Lubalin is a Canadian singer, musician, and video producer from Montreal, Quebec. He is known for sharing humorous videos on TikTok and his appearances on The Tonight Show Starring Jimmy Fallon and The Kelly Clarkson Show.

Early life 
Lubalin is from Montreal, Quebec.

Musical career 
Lubalin was initially a R&B/pop musician before his production of humorous videos attracted wider attention . 

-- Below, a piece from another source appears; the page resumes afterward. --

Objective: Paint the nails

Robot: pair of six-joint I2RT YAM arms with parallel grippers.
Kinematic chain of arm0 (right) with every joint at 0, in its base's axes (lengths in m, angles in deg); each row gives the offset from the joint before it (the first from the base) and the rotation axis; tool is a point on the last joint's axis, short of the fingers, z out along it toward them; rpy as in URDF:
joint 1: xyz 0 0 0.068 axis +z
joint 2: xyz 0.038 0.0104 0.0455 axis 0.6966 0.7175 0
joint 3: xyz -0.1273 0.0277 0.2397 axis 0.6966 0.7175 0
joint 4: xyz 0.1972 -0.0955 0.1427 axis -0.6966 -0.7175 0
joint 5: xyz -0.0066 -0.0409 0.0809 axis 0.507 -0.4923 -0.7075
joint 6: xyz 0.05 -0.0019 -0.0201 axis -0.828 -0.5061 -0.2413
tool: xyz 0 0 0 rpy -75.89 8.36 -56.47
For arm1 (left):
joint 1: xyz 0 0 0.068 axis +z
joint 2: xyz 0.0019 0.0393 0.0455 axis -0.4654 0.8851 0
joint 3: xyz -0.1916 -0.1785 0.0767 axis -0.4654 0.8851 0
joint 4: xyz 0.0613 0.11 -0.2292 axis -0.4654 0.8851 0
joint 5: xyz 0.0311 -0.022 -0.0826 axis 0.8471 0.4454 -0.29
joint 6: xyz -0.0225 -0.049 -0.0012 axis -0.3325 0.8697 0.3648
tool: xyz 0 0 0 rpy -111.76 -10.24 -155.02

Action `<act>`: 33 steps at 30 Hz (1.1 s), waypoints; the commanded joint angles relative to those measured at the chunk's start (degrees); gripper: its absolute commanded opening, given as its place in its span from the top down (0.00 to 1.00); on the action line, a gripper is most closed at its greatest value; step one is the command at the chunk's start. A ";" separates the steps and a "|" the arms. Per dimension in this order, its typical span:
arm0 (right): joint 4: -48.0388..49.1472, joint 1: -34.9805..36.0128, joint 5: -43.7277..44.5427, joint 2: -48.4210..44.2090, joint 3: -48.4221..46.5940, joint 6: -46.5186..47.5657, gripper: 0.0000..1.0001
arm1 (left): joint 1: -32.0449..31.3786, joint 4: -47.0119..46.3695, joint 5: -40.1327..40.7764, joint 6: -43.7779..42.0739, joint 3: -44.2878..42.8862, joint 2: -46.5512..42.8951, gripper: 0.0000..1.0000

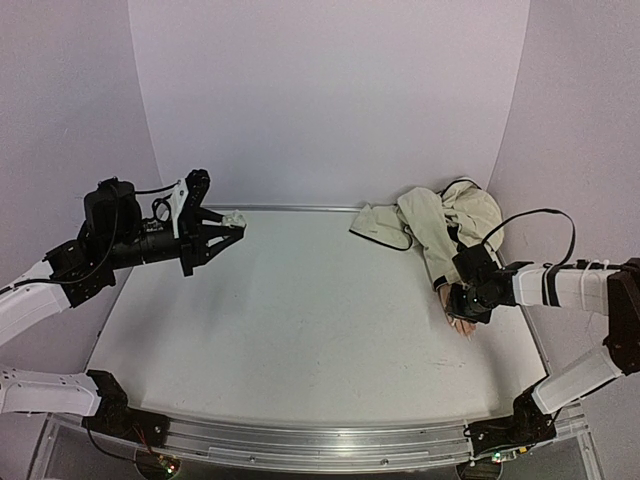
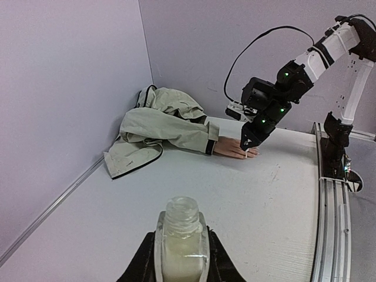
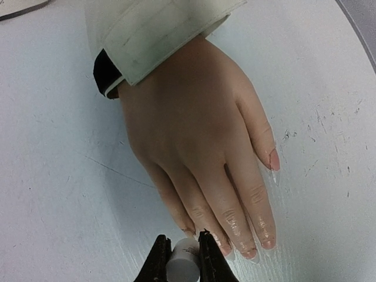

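While the left jaws clamp a bottle [image 2: 180, 238], the right jaws pinch a white cap [image 3: 183, 267] beside the nails [image 3: 251, 254].

The nails [image 3: 274, 160] of a peach-coloured mannequin hand [image 3: 194, 129] faced upward as it lay palm-down near the right edge of the white counter [image 3: 59, 176]. Its fingers were straight and close together, and its wrist sat in a beige sleeve [image 3: 153, 29]. The outermost nail looked pink, while the others shone glossy with pale, translucent tips.
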 commanded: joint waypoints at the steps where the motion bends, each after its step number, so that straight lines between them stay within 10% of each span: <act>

His 2020 series of videos Internet Drama attracted over 5 million followers and over 200 million views, and got him invited on to The Tonight Show Starring Jimmy Fallon and The Kelly Clarkson Show. Lubalin is signed with record label Cult Nation

Videography

Singles 
 Lubalin, Dougie Jones, 2020 
 Alison Brie, Jimmy Fallon, and Lubalin, Which salad dressing is your favourite?, 2021
 Lubalin, Phoenix (Reprise) (Charlotte Cardin cover), 2022
 Lubalin, long txts, 2021

EPs 

 Lubalin, Whose Love, 2022
 Lubalin, internet drama, 2020

References

External links 
 Official website

Living people
Canadian TikTokers
Musicians from Montreal
2020 in Internet culture
21st-century Canadian male musicians
21st-century Canadian musicians
Year of birth missing (living people)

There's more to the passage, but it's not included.